• What is required:
Given the entries that follow, write out exactly the lines starting at the one containing "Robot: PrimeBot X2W" and ending at the one containing "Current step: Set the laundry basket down", both ends included, and only those.

• Material supplied:
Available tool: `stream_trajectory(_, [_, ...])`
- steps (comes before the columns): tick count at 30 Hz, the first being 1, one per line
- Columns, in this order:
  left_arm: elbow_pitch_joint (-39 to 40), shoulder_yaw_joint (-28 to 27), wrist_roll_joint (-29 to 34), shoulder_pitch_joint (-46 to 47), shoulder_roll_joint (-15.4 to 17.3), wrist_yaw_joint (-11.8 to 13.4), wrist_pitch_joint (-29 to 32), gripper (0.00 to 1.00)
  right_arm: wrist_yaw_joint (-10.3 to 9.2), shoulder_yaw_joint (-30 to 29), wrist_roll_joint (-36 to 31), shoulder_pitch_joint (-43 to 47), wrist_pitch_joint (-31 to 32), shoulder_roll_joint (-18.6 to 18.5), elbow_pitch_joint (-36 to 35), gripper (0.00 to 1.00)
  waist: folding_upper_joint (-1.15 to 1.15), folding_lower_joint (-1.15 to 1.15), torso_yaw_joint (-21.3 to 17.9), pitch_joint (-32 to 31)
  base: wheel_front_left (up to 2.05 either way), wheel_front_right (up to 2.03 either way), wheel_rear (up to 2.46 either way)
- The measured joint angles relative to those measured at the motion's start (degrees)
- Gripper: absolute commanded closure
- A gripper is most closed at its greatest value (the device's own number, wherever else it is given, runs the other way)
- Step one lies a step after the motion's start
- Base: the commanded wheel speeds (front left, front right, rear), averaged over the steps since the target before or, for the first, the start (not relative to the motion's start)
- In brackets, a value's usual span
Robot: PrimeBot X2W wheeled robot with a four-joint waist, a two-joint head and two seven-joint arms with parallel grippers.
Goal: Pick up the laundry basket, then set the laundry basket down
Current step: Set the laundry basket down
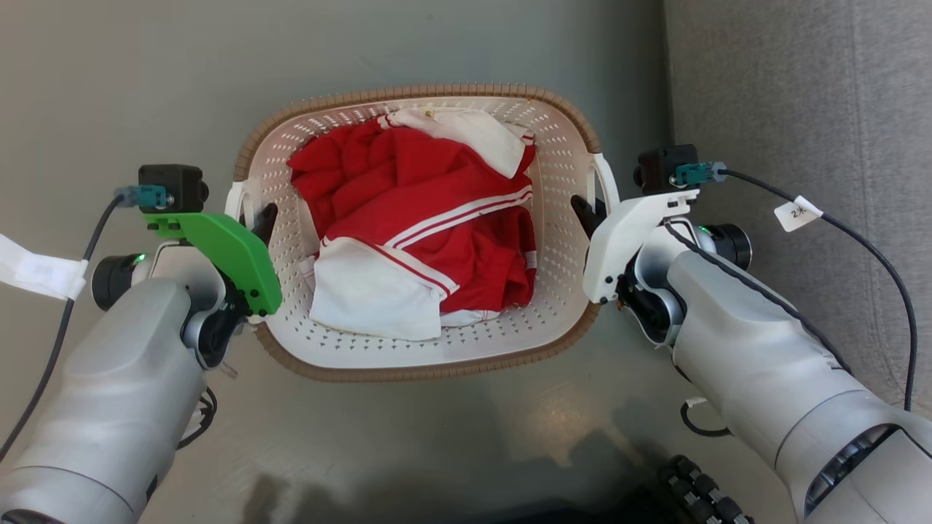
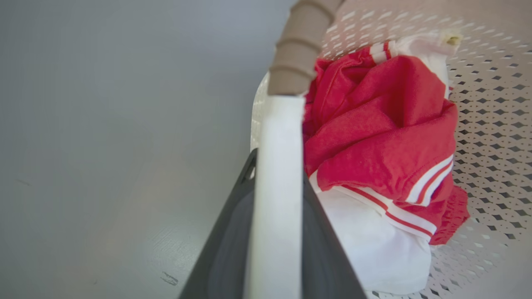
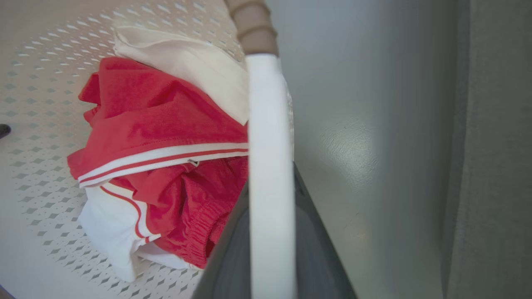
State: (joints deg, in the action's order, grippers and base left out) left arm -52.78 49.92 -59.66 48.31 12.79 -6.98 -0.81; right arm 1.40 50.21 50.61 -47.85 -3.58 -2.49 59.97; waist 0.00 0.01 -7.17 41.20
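The laundry basket [image 1: 422,91] is a cream perforated tub with a brown woven-look rim, and it sits between my two arms in the head view. Red and white clothes [image 1: 415,218] are heaped inside it. My left gripper [image 1: 251,218] is shut on the basket's white left handle [image 2: 277,124], one dark finger on each side of the bar. My right gripper [image 1: 598,211] is shut the same way on the white right handle [image 3: 269,124]. The brown rim [image 2: 295,50] [image 3: 253,29] runs on past each handle. I cannot tell whether the basket's base touches the floor.
Grey floor [image 1: 109,87] lies around the basket. A grey fabric-covered piece of furniture [image 1: 801,109] stands close on the right, also seen as grey fabric [image 3: 490,145] in the right wrist view. Black cables trail from both wrists. A black ribbed part [image 1: 699,487] lies at the lower right.
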Motion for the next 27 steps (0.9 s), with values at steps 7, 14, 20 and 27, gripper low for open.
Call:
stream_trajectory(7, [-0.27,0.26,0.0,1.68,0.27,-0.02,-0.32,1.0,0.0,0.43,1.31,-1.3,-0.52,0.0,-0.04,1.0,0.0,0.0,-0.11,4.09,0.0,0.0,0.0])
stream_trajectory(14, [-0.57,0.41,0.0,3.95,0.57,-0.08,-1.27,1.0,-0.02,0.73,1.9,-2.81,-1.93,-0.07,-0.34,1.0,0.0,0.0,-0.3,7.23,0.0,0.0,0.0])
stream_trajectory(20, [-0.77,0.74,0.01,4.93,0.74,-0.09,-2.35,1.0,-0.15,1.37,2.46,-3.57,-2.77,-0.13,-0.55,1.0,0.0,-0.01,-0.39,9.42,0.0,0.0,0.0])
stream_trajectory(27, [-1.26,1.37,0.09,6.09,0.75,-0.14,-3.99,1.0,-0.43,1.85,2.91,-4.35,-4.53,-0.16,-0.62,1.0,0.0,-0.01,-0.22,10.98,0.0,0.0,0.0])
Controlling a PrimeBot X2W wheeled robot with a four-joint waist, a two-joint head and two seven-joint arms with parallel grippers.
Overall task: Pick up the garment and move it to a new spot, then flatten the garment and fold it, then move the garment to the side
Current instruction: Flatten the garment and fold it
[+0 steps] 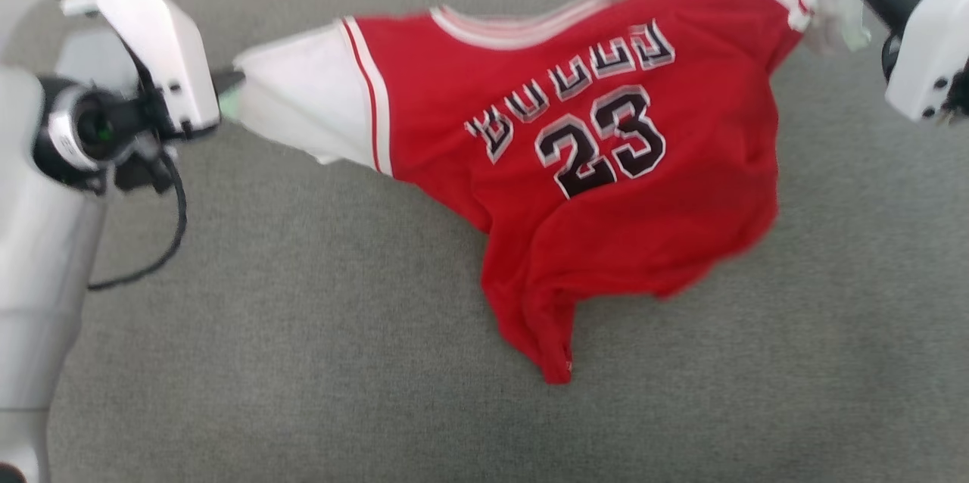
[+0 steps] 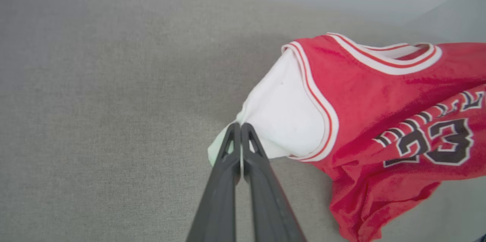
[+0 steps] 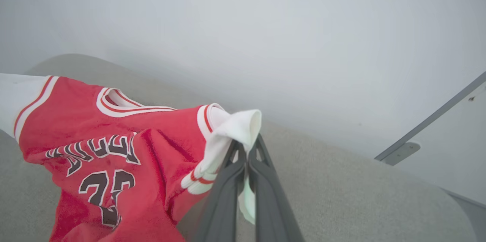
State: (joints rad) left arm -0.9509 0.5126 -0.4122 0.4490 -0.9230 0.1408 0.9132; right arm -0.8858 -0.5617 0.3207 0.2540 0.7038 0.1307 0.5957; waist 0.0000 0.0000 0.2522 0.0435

• Your solution:
Robot: PrimeBot X2W wheeled robot with a four-joint waist, a two-joint head and two seven-joint arms with parallel grippers.
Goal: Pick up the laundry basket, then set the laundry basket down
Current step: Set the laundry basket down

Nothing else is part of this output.